In der Sammlung von Kurt Thomsen aus Gräpel, die kürzlich durch die Archäologische Denkmalpflege des Landkreises Stade wissenschaftlich bearbeitet wurde, befindet sich dieser exotische Fund, der mutmaßlich eine sehr weite Reise hinter sich gebracht hat. Die Pfeilspitze wurde von ihm in den 1980er Jahren am westlichen Osteufer im Baggergut, das aus dem Bereich des alten Gräpeler Ostehafens stammt, geborgen.
Sowohl die Form der Pfeilspitze als auch das Rohmaterial des Stückes verweisen auf eine ausländische Herkunft: Der rötlich gebänderte graue Feuerstein kommt in Norddeutschland nicht vor. Das Projektil hat im unteren Bereich zwei seitliche Einkerbungen und eine konkave Basis. Damit entspricht das Objekt typologisch den sogenannten „Side Notched Points“, die insbesondere im Mittleren Westen der USA in großer Zahl vorkommen, überwiegend in die Zeit um 3000–1500 v. Chr. datieren und von indianischen Stämmen benutzt wurden. Die Pfeilspitze ist 5,5 cm lang, 2,7 cm breit, 1,2 cm dick und hat ein Gewicht von 12 g. Das Stück weist kleinere Beschädigungen an der Spitze und an einem Flügel auf.
Die Möglichkeiten, wie das Stück zufällig oder absichtlich in die Oste am Gräpeler Hafen gelangt ist, sind vielfältig: Es kann als Souvenir von USA-Reisenden, Söldnern der frühen Neuzeit oder rückgekehrten Auswanderern mitgebracht worden, über den Antiquitätenhandel erworben worden oder ein Teil einer Altertümersammlung gewesen sein.
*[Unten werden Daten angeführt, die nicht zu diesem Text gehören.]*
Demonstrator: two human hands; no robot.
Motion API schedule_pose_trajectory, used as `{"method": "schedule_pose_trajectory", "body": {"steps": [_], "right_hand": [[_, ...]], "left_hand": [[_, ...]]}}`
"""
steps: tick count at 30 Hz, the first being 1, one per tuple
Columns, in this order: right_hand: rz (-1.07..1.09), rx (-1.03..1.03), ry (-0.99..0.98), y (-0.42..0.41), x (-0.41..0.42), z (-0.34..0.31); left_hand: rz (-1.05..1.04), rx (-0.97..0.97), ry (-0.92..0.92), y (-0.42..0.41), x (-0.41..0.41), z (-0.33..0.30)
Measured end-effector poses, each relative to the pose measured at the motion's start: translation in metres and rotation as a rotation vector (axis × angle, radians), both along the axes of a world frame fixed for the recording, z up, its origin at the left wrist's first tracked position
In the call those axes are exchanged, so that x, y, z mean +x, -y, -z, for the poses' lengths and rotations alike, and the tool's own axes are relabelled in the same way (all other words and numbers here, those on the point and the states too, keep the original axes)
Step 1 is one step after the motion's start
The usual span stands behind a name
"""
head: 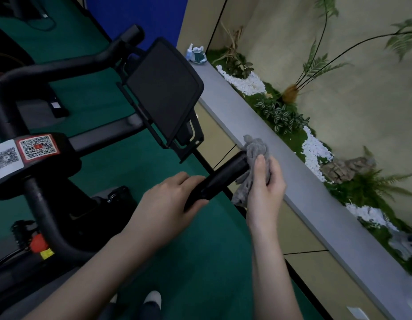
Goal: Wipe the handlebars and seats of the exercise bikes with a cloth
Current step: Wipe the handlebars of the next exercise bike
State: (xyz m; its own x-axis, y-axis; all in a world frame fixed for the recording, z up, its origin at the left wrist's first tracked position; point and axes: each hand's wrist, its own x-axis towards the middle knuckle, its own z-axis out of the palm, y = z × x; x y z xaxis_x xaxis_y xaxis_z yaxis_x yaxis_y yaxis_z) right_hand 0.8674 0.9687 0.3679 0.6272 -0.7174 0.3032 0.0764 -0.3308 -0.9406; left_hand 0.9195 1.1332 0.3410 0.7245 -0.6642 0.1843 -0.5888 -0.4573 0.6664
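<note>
A black exercise bike fills the left of the view, with a dark tablet screen (163, 93) mounted between its handlebars. My left hand (168, 204) grips the near black handlebar grip (223, 179) from the left side. My right hand (265, 183) holds a crumpled grey cloth (256, 148) pressed against the free end of that grip. The far handlebar (89, 58) curves away at the upper left, untouched. The seat is out of view.
A grey ledge (269, 139) runs diagonally at the right, edging a planter with white pebbles (313, 148), ferns and rocks. A small bottle and packet (195, 54) sit at the ledge's far end. Green carpet (200, 262) covers the floor; QR-code stickers (36, 146) mark the bike stem.
</note>
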Motion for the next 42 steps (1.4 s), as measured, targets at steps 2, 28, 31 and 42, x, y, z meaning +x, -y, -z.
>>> {"method": "schedule_pose_trajectory", "body": {"steps": [2,28,31,42], "right_hand": [[0.027,0.040,0.004,0.003,-0.006,0.009],[-0.325,0.738,-0.025,-0.025,-0.020,0.055],[-0.349,0.658,-0.095,-0.027,-0.025,0.061],[-0.277,0.393,-0.249,-0.028,-0.052,0.053]], "left_hand": [[-0.002,0.000,0.007,0.000,0.000,0.000],[-0.011,-0.039,-0.033,-0.003,0.000,-0.005],[-0.021,-0.062,-0.063,-0.004,0.002,-0.004],[0.002,-0.041,-0.062,-0.004,0.002,-0.006]]}}
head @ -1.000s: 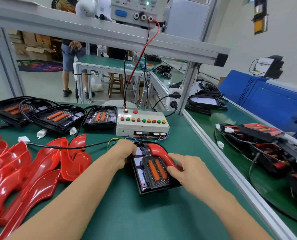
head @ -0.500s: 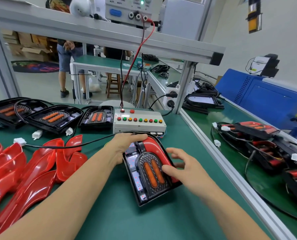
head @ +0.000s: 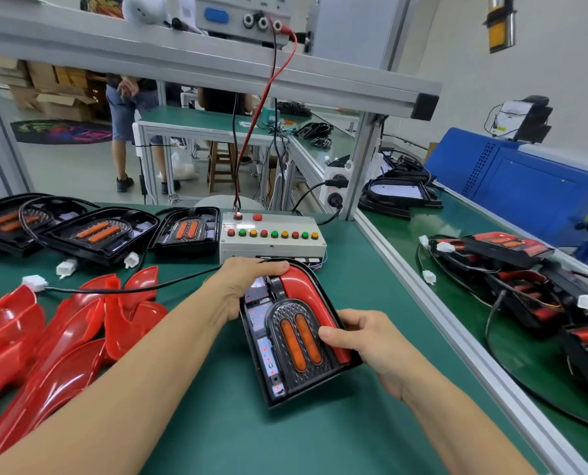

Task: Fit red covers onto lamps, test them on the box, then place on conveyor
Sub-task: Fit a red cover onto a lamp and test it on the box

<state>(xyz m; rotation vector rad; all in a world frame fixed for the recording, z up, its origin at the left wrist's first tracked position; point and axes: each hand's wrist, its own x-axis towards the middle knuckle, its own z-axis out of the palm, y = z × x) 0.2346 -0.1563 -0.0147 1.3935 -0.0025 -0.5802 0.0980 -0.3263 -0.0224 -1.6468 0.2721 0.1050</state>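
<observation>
A black lamp with two orange strips lies on the green bench in front of me. A red cover sits along its top and right side. My left hand grips the lamp's upper left corner. My right hand holds its right edge, thumb pressed on the cover. Small red lights glow on the lamp's left side. The white test box with coloured buttons stands just behind the lamp. The conveyor runs along the right.
Several loose red covers lie heaped at the left. Three uncovered lamps with cables line the back left. Finished lamps sit on the conveyor. A metal rail separates bench and conveyor. A person stands behind.
The lamp has been pulled nearer to me and tilted. My right hand slid from the cover's upper curve to the lower right edge. My left hand stayed at the top left corner.
</observation>
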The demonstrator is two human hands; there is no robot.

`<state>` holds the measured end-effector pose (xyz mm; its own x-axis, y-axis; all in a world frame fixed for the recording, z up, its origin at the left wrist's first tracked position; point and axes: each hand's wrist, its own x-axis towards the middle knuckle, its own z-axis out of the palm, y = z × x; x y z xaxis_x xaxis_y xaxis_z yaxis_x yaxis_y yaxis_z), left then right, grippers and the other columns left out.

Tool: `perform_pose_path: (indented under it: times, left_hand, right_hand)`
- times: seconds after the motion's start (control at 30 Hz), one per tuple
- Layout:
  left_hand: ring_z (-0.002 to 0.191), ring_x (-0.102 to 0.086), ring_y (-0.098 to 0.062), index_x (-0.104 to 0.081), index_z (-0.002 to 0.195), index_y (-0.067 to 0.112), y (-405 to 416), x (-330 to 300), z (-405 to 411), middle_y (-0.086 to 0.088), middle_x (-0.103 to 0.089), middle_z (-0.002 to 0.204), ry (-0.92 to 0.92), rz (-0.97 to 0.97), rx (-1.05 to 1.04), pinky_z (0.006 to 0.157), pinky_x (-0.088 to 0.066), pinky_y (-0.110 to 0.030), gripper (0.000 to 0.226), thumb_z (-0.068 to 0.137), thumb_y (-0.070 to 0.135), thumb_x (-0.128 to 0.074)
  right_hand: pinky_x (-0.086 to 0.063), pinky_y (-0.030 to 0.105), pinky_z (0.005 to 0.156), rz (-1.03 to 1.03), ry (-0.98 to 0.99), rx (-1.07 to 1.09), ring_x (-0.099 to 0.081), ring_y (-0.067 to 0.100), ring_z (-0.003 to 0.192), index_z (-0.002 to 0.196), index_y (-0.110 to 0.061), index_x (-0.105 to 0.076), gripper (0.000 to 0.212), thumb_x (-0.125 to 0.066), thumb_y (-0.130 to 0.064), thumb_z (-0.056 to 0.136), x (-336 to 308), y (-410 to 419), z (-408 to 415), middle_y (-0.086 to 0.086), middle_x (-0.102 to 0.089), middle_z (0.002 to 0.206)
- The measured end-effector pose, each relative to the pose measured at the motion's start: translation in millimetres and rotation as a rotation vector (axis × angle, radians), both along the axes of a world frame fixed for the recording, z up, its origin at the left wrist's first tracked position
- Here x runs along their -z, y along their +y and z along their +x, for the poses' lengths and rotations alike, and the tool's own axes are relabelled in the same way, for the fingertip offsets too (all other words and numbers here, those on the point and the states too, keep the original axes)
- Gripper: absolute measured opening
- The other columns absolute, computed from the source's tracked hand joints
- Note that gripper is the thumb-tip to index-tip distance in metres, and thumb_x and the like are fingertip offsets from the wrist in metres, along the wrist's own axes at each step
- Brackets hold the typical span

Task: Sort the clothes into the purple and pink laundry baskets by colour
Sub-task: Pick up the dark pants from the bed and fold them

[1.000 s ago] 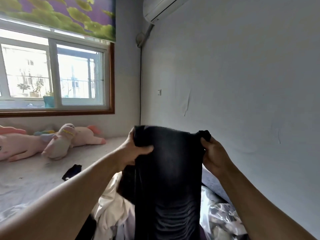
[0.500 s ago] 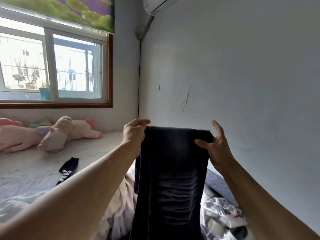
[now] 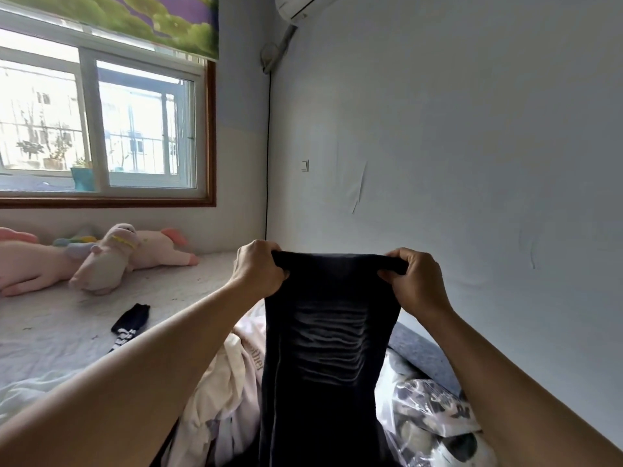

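I am pinching the garment's top edge with both hands, left hand and right hand level at mid-frame, its length hanging straight down

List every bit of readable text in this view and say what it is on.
Pale pink garment beside the dark garment: dark lettering running sideways, partly hidden; it seems to end in "tner", not sure.
Black sock on the bed: white marks near one end, too blurred to read.
Nothing else readable; neither hand covers any text that shows.
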<state>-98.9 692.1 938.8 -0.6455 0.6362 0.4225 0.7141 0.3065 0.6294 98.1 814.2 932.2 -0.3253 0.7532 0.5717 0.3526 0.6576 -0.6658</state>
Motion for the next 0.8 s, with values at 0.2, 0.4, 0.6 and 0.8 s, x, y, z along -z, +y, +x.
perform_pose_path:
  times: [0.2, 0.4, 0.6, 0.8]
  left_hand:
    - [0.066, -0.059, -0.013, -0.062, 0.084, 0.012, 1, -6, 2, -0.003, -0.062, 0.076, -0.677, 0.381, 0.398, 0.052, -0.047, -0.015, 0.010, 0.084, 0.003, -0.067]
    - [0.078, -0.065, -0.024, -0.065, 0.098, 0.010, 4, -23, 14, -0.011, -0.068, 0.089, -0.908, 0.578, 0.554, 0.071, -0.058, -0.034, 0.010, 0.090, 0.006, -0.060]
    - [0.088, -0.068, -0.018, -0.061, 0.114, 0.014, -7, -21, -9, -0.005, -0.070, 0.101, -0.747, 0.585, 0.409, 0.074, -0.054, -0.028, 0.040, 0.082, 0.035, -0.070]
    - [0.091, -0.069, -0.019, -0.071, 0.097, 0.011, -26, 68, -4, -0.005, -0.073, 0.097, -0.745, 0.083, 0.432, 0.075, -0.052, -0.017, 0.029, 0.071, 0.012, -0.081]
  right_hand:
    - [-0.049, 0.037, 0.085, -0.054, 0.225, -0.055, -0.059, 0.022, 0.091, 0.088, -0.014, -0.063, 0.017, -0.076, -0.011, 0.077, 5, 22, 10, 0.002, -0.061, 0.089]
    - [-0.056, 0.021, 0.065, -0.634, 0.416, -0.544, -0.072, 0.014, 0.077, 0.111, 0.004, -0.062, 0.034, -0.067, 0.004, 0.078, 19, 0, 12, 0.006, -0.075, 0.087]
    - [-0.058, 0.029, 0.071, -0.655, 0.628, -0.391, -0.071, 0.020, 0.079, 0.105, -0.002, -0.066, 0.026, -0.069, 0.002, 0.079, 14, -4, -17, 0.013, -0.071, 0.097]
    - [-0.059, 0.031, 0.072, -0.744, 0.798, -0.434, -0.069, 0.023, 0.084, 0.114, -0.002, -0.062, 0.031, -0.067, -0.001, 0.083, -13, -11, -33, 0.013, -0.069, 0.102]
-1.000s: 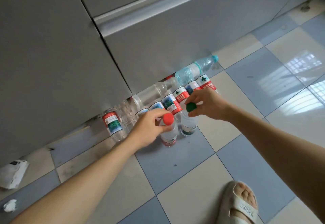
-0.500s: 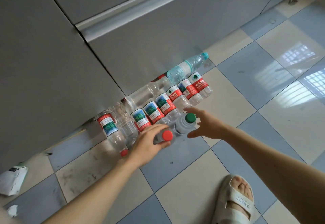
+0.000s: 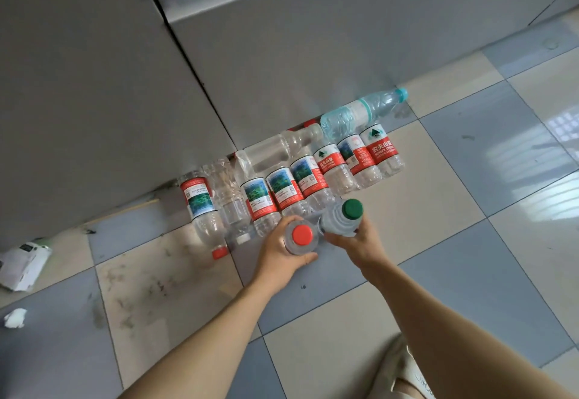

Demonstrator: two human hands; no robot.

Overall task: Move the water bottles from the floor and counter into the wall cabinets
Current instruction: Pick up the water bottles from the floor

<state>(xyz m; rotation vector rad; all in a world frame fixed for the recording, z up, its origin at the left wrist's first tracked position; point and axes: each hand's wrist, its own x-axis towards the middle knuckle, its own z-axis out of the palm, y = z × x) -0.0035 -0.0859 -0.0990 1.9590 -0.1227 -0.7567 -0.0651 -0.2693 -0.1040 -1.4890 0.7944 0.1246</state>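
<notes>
Grey cabinet fronts point(image 3: 94, 101) fill the upper half of the view, meeting a floor point(image 3: 438, 210) of blue-grey and cream tiles, scuffed at left. A row of water bottles point(image 3: 313, 173) lies on the floor against the cabinet base. The left hand point(image 3: 282, 251) has its grip curled round a red-capped bottle point(image 3: 301, 237); the right hand point(image 3: 360, 242) grips a green-capped bottle point(image 3: 343, 217). Crumpled paper point(image 3: 23, 262) lies far left; a sandalled foot point(image 3: 407, 373) shows at the bottom.
</notes>
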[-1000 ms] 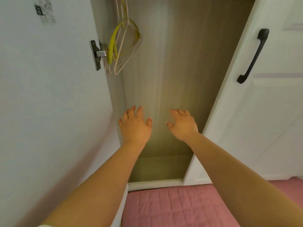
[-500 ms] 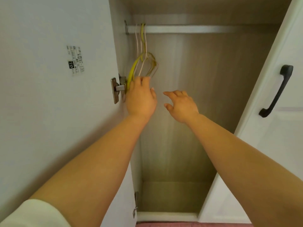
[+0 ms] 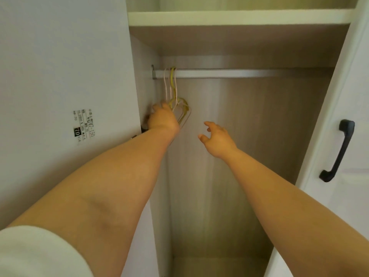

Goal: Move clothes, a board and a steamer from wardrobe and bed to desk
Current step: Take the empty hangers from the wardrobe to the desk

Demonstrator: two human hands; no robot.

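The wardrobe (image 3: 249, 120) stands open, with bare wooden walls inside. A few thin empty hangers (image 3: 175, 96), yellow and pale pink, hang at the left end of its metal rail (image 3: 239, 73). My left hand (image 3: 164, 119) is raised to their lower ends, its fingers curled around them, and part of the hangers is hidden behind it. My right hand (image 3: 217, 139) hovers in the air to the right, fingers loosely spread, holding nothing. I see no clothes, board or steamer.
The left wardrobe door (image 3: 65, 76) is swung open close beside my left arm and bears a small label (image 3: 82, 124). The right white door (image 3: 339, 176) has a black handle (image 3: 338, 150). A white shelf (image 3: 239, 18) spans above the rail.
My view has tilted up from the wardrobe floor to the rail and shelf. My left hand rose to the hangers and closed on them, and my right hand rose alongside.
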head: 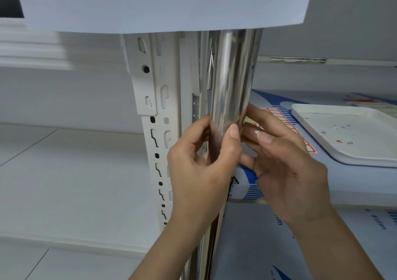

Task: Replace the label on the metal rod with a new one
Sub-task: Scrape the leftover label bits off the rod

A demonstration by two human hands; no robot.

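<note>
Metal rod (233, 75) (upright): left hand (202, 161) grips it, right hand (285, 163) touches.

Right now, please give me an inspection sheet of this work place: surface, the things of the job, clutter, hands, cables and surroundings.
Surface: shelf board on the right, covered with blue and white printed film.
Job's things: shiny metal rod stands upright beside the white slotted post; no label seen on its visible part. A sheet of red-framed labels lies on the shelf behind the hands.
Clutter: white tray with small scraps in it.
Hands: left hand holds the rod, thumb on its front; right hand touches the rod from the right, with a small white scrap on one finger.
Cables: nothing seen.
Surroundings: white paper hangs across the top; pale floor tiles on the left.
</note>
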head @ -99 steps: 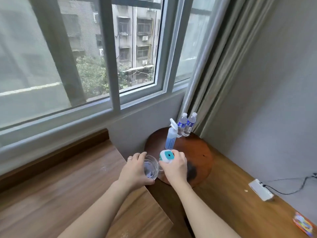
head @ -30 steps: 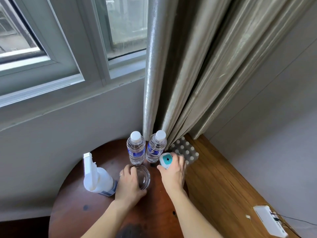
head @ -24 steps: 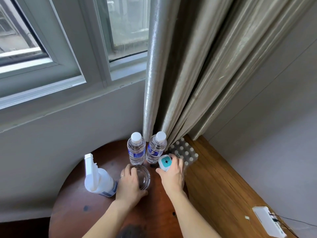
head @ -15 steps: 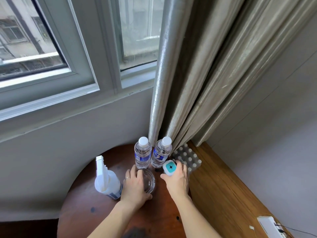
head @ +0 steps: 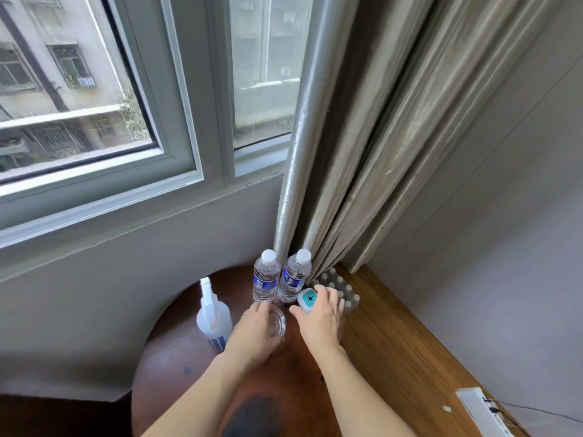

So hat beispielsweise auch der Stader Geschichts- und Heimatverein vor dem Zweiten Weltkrieg eine Kollektion nordamerikanischer Pfeilspitzen in seine Sammlung aufgenommen. In Europa werden in Privatsammlungen oder als Bodenfunde immer wieder Objekte registriert, die eindeutig aus Nordamerika kommen (SCHREG 2013; SPECK 1988; BERAN/RÖSSLER 1990). Vergleichbare Stücke stammen dabei auch aus dem Elbe-Weser-Gebiet (STRAHL 1990, 267f.) sowie aus Niedersachsen allgemein (COSACK 2000) und belegen damit, wie viele exotische Artefakte in die heimischen Sammlungen gelangen können.